Le premier tour des élections municipales à Paris a rebattu les cartes politiques. Cinq candidats restent en lice pour le second tour, et chacun tente désormais de construire des alliances pour espérer l’emporter. En tête du scrutin, Emmanuel Grégoire dispose d’une avance confortable, mais la droite et l’extrême droite cherchent à unir leurs forces pour renverser la dynamique.
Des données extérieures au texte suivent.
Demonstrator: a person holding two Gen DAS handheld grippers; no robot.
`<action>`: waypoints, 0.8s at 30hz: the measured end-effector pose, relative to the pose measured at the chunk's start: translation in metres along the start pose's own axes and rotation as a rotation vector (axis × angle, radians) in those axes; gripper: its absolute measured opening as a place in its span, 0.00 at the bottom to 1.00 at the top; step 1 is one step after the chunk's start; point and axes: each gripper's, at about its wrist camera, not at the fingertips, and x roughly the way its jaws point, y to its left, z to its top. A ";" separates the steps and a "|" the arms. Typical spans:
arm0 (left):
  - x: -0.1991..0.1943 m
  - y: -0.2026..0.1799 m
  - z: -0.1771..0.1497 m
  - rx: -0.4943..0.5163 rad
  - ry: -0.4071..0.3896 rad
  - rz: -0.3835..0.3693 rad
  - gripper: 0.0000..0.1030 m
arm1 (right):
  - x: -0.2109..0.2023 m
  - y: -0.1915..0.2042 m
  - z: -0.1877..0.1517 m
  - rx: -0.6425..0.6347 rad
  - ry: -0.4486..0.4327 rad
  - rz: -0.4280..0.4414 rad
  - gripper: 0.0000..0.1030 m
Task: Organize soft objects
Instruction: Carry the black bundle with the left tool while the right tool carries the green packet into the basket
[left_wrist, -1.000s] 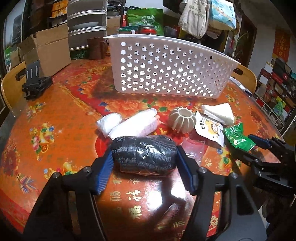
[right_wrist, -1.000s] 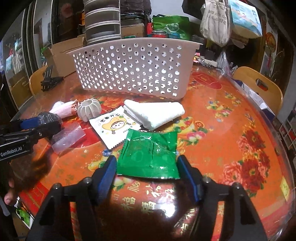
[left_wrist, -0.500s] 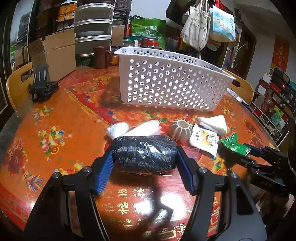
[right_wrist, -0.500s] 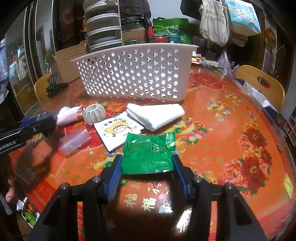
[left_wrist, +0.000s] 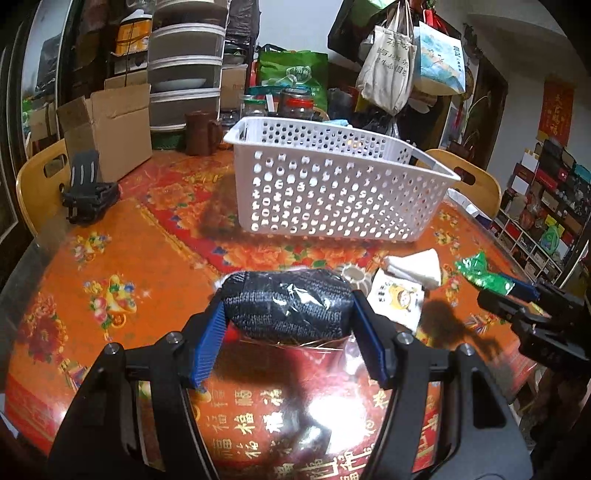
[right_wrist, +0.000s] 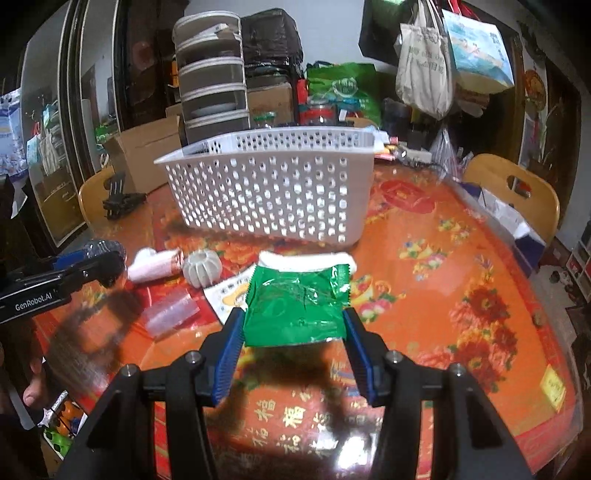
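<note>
We are seeing the left claw (left_wrist: 288, 314) pinching a dark knitted roll wrapped in clear film (left_wrist: 286, 304) between its two blue pads, the roll hanging clear above the tabletop (left_wrist: 122, 258) in the lower middle of the left wrist view. The right claw (right_wrist: 293, 332) is gripping one green foil packet (right_wrist: 295, 310) by its side edges, and the packet is buckling upward in the centre of the right wrist view, lifted off the cloth.

One white perforated basket (right_wrist: 273, 192) is standing in the upper middle of both views, its near wall facing us and its open top unobstructed. Between the claws and the basket the things are lying in a loose row: one folded white cloth (left_wrist: 415, 264), one cartoon-printed sachet (left_wrist: 397, 299), one ribbed pale ball (right_wrist: 201, 267), one pink-and-white soft bundle (right_wrist: 155, 262) and one clear plastic piece (right_wrist: 171, 310). The strip of orange cloth just before the basket's near wall is lying bare, and the right half of the right wrist view is showing open tabletop out to its curved rim.

At the far left edge one cardboard box (left_wrist: 107, 129) and one black stand (left_wrist: 86, 188) are sitting side by side. Two wooden chair backs (right_wrist: 513, 192) are showing beyond the rim, one at each side
</note>
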 end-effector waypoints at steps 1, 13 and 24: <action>-0.001 0.000 0.003 -0.002 -0.002 -0.001 0.60 | -0.002 0.000 0.003 -0.003 -0.007 0.000 0.51; -0.006 0.002 0.089 -0.010 -0.043 -0.010 0.60 | -0.018 -0.008 0.086 -0.042 -0.116 0.019 0.51; 0.067 -0.014 0.201 0.018 0.082 -0.009 0.60 | 0.047 -0.008 0.170 -0.088 -0.036 0.022 0.51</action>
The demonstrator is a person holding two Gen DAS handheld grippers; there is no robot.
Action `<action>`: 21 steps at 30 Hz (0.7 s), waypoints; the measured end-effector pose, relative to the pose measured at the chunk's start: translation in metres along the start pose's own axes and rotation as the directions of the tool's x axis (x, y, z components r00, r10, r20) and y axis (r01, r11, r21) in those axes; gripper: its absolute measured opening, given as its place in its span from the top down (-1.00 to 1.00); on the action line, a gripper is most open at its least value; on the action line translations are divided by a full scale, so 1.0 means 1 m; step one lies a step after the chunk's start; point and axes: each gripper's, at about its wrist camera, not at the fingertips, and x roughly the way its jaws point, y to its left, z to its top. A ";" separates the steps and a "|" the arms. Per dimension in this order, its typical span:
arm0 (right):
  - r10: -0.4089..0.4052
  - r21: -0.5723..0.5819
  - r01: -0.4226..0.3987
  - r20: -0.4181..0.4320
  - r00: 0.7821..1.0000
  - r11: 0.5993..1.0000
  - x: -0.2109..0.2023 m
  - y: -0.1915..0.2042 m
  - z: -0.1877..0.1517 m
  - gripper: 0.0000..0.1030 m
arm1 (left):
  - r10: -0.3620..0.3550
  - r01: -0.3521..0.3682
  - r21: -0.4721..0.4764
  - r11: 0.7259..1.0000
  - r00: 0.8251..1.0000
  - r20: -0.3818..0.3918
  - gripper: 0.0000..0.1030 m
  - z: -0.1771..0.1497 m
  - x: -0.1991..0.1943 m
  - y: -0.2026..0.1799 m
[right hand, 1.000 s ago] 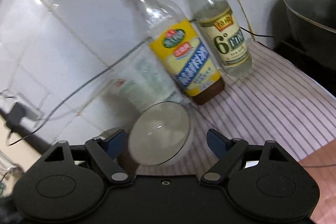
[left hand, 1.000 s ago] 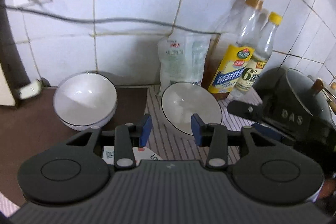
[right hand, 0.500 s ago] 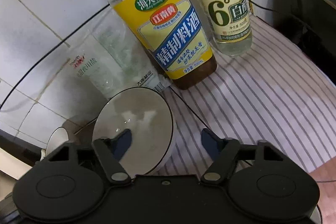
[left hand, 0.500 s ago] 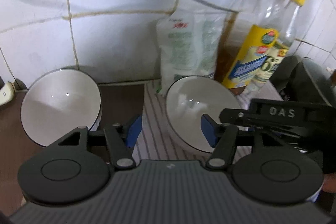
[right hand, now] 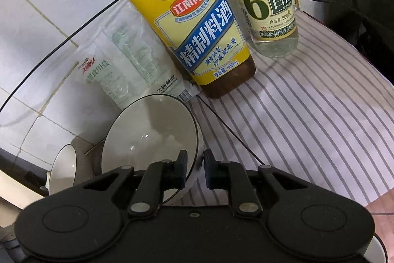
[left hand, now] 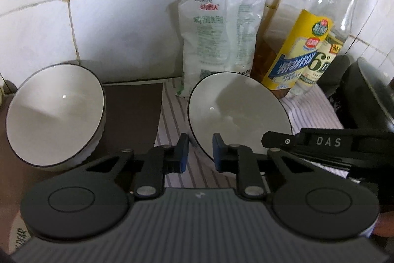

Les tractations s’intensifient avant le second tour

Selon Le Monde, le premier tour des municipales à Paris place le candidat socialiste Emmanuel Grégoire largement en tête, avec près de 38 % des voix, devant la candidate de droite Rachida Dati, qui recueille environ 25 %

Trois autres candidats franchissent également le seuil nécessaire pour se maintenir au second tour : Sophia Chikirou pour La France insoumise, Pierre-Yves Bournazel pour le centre droit et Sarah Knafo pour Reconquête. 

Cette configuration ouvre la voie à une possible “quinquangulaire”, une situation rare où cinq listes s’affrontent au second tour. Dans ce contexte, chaque camp calcule les reports de voix et tente de négocier des alliances décisives.

À gauche, Emmanuel Grégoire appelle les électeurs progressistes à se mobiliser pour consolider son avance. Cependant, les relations avec La France insoumise restent tendues et rendent toute alliance incertaine.

Du côté de la droite, Rachida Dati cherche à rassembler son camp afin de combler l’écart avec le candidat socialiste. La candidate d’extrême droite Sarah Knafo lui a notamment proposé une coopération électorale afin de peser face à la gauche.

Ces négociations se jouent dans un délai très court : les listes doivent déposer leurs alliances avant la clôture officielle, quelques jours seulement avant le second tour. Dans une capitale politiquement fragmentée, le résultat final dépendra largement de ces stratégies d’alliance et des transferts de voix.